▸ What this task involves
No pictures go into the copy. Write out exactly the lines below from the one containing "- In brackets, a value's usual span" through the one containing "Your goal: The".

Records excerpted from a collection:
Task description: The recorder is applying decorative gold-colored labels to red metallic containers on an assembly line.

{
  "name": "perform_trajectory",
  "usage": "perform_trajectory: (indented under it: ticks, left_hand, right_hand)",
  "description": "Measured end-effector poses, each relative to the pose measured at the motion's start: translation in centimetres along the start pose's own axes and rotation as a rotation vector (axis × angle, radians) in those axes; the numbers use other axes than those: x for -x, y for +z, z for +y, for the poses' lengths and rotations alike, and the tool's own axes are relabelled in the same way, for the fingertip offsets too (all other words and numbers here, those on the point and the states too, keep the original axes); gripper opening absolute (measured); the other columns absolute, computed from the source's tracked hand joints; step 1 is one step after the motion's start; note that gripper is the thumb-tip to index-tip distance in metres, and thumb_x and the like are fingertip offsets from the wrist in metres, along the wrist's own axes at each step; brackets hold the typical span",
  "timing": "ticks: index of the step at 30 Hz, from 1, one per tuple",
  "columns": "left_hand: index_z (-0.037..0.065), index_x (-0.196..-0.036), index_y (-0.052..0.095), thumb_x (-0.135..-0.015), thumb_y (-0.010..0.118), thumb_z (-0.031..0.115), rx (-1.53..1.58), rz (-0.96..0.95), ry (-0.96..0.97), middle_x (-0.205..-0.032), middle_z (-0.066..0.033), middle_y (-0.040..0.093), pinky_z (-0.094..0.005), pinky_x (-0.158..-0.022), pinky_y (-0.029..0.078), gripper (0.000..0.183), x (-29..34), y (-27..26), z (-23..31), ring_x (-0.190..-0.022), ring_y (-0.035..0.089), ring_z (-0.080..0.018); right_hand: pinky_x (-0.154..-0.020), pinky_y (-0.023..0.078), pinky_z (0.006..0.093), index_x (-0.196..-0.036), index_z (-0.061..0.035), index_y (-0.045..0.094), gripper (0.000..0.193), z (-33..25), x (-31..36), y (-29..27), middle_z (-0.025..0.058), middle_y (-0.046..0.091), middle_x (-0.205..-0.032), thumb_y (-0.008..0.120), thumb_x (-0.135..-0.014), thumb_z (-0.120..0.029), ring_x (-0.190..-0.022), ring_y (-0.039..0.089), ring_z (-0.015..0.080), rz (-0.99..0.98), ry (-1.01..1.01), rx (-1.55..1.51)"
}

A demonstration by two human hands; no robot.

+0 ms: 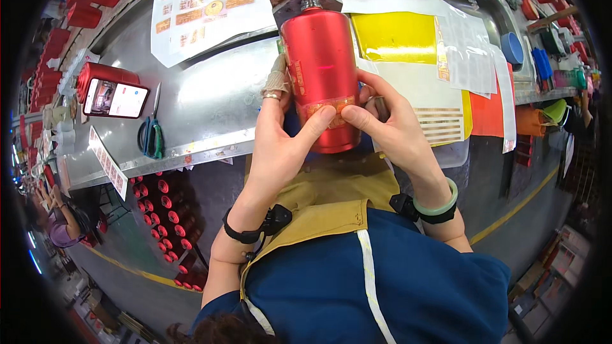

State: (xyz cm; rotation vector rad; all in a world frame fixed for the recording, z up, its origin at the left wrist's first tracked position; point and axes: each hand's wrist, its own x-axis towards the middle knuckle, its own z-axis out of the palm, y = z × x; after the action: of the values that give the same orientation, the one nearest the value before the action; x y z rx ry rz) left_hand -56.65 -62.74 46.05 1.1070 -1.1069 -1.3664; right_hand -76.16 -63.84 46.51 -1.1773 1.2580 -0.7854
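Observation:
A shiny red bottle [319, 51] with a bare metallic neck lies between my two hands, its neck pointing away from me against a dark metal block [290, 7]. Around its lower body runs a gold decal [335, 107]. My left hand [284, 121] wraps the bottle's left side, the thumb pressed on the decal; a finger has tape and a ring on it. On the right side, my right hand [392, 121] grips the bottle, with its thumb on the decal beside the other thumb. Fingers under the bottle are partly hidden.
On the metal bench [217, 99] lie scissors [151, 134], a phone [116, 98] propped on a red bottle, and decal sheets [210, 9]. At right are a yellow sheet [395, 37], a blue cup [511, 48] and a sink. Red bottles [166, 200] stand below left; another person's hands [52, 197] show far left.

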Motion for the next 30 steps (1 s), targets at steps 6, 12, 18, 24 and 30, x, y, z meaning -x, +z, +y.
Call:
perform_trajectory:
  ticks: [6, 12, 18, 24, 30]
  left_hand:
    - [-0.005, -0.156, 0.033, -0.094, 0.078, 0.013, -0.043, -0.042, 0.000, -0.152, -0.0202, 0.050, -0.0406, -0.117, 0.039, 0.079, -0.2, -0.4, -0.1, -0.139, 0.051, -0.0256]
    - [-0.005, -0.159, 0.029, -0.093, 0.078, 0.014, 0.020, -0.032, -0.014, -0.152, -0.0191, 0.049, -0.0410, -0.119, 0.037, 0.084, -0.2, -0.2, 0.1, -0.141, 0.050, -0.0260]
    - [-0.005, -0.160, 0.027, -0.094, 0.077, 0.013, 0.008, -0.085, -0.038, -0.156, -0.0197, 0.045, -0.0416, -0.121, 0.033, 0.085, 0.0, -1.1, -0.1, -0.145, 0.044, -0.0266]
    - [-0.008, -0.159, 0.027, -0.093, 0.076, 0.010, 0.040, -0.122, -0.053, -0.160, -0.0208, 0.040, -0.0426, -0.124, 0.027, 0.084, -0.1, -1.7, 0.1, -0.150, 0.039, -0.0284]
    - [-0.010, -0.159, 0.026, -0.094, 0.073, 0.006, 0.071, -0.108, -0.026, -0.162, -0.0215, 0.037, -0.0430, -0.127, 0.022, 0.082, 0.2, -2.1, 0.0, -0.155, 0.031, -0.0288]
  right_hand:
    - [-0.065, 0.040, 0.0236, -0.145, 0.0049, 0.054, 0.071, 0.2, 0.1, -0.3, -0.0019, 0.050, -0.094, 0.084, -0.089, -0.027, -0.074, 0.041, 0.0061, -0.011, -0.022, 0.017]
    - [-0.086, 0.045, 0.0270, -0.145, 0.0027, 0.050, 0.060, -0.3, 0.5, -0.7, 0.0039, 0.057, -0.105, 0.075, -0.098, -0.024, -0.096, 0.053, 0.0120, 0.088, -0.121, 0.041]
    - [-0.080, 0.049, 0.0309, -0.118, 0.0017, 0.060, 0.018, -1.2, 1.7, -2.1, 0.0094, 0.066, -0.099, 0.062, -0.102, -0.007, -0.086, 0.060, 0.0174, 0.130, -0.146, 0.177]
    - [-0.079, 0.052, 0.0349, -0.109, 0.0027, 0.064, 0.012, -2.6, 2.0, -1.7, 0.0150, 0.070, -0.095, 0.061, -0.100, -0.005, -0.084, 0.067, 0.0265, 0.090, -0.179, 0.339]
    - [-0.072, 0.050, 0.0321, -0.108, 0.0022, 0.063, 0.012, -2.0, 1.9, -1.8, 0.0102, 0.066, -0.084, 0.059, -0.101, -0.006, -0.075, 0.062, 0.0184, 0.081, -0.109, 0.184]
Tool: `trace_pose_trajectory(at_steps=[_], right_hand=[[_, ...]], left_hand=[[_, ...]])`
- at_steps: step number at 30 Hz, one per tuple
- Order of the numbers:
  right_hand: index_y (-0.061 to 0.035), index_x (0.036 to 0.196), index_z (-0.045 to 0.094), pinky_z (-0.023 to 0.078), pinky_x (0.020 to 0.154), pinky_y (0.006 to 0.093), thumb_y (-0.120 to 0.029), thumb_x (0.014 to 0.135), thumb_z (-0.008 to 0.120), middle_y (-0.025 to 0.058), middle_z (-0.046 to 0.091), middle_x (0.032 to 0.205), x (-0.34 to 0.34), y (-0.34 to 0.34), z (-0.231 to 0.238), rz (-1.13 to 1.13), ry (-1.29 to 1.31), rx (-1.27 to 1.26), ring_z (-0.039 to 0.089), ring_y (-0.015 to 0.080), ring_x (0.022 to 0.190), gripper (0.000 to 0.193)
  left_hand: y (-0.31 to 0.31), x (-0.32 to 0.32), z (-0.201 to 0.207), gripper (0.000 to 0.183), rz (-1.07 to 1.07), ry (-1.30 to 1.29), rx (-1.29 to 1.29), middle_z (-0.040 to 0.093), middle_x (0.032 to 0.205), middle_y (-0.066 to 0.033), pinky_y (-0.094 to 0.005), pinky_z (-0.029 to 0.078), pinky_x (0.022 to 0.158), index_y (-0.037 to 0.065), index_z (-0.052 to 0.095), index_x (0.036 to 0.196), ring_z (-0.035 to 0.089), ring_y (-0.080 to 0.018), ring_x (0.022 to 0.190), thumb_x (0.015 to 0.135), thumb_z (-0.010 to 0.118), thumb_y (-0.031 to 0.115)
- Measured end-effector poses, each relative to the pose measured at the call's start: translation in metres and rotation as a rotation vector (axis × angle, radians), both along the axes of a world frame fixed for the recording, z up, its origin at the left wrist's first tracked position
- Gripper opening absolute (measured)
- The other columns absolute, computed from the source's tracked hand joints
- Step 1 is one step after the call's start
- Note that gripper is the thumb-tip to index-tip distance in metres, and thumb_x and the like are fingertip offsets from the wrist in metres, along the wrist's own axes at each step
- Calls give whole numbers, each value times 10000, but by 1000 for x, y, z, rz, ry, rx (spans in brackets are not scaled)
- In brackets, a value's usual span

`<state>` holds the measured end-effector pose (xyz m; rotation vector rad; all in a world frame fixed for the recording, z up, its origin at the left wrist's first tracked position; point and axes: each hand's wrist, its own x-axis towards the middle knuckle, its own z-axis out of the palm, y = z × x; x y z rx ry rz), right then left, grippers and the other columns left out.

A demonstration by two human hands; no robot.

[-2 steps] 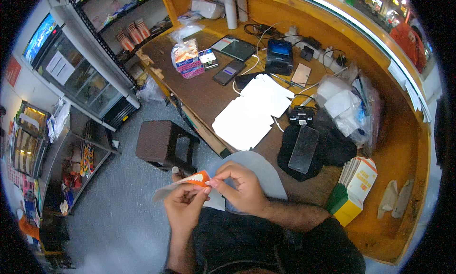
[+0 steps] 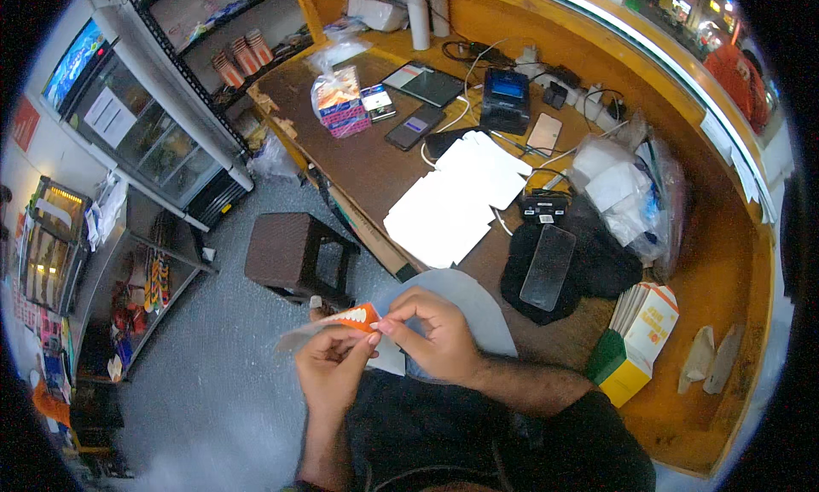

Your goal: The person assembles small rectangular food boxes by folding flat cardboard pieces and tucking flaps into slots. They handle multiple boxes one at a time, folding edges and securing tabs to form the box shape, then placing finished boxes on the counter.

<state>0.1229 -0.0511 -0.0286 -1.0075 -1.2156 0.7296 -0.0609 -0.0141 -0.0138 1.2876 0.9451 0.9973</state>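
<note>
In front of my body I hold a thin orange-and-white printed card (image 2: 358, 315) with a scalloped white pattern; it may be a folded carton piece, though its kind is not certain. My left hand (image 2: 333, 368) grips its lower edge, thumb pressed against the fingers. From the other side my right hand (image 2: 437, 338) pinches its right corner between thumb and fingertips. The fingertips of both hands nearly meet there. The card's pale far end points left and looks blurred. Below my hands, a white flat piece (image 2: 388, 361) shows partly above my lap.
A brown desk holds white flat cardboard sheets (image 2: 452, 202), a phone (image 2: 548, 268) on black cloth, a small black printer (image 2: 505, 100) and plastic bags (image 2: 627, 189). Green-yellow-white folded cartons (image 2: 636, 347) stand at right. A brown stool (image 2: 290, 251) and a glass-door fridge (image 2: 145, 125) are left.
The view has shifted very slightly. Both hands keep the same pinch on the card, with hardly any visible motion.
</note>
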Motion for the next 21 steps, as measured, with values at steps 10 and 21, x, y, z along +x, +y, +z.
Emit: trace_pose_trajectory(at_steps=[10, 21], right_hand=[[3, 939, 720, 548, 820, 346, -37, 937, 788, 126, 712, 950, 4, 4, 7, 17, -100, 28, 703, 232, 899, 79], [-6, 985, 769, 553, 971, 415, -51, 922, 812, 132, 732, 1028, -11, -1, 10, 138, -125, 69, 707, 288, 1068, 89]], left_hand=[[0, -5, 5, 206, -17, -35, 25, 786, 1022, -152, -309, 636, 792, -84, 720, 1151, 765, -182, 901, 951, 755, -45], [3, -34, 7, 208, -72, -48, -168, 784, 963, -110, -302, 636, 665, -47, 775, 1089, 733, -155, 788, 883, 804, -31]])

▸ Response
- In brackets, a value's usual span

`<state>` holds the measured end-effector pose (xyz m; rotation vector rad; all in a world frame fixed for the recording, z up, its origin at the left wrist's first tracked position; point and axes: each hand's wrist, its own x-axis towards the middle knuckle, its own z-axis out of the palm, y = z × x; x y z rx ry rz), right then left, grippers and the other columns left out.

A demonstration by two human hands; no robot.

[-2 steps] 
[+0 steps] 

Your goal: The person assembles small rectangular food boxes by folding flat cardboard pieces and tucking flaps into slots. They handle multiple boxes one at a time, folding edges and securing tabs to form the box shape, then placing finished boxes on the counter.

That's the full output for the exercise.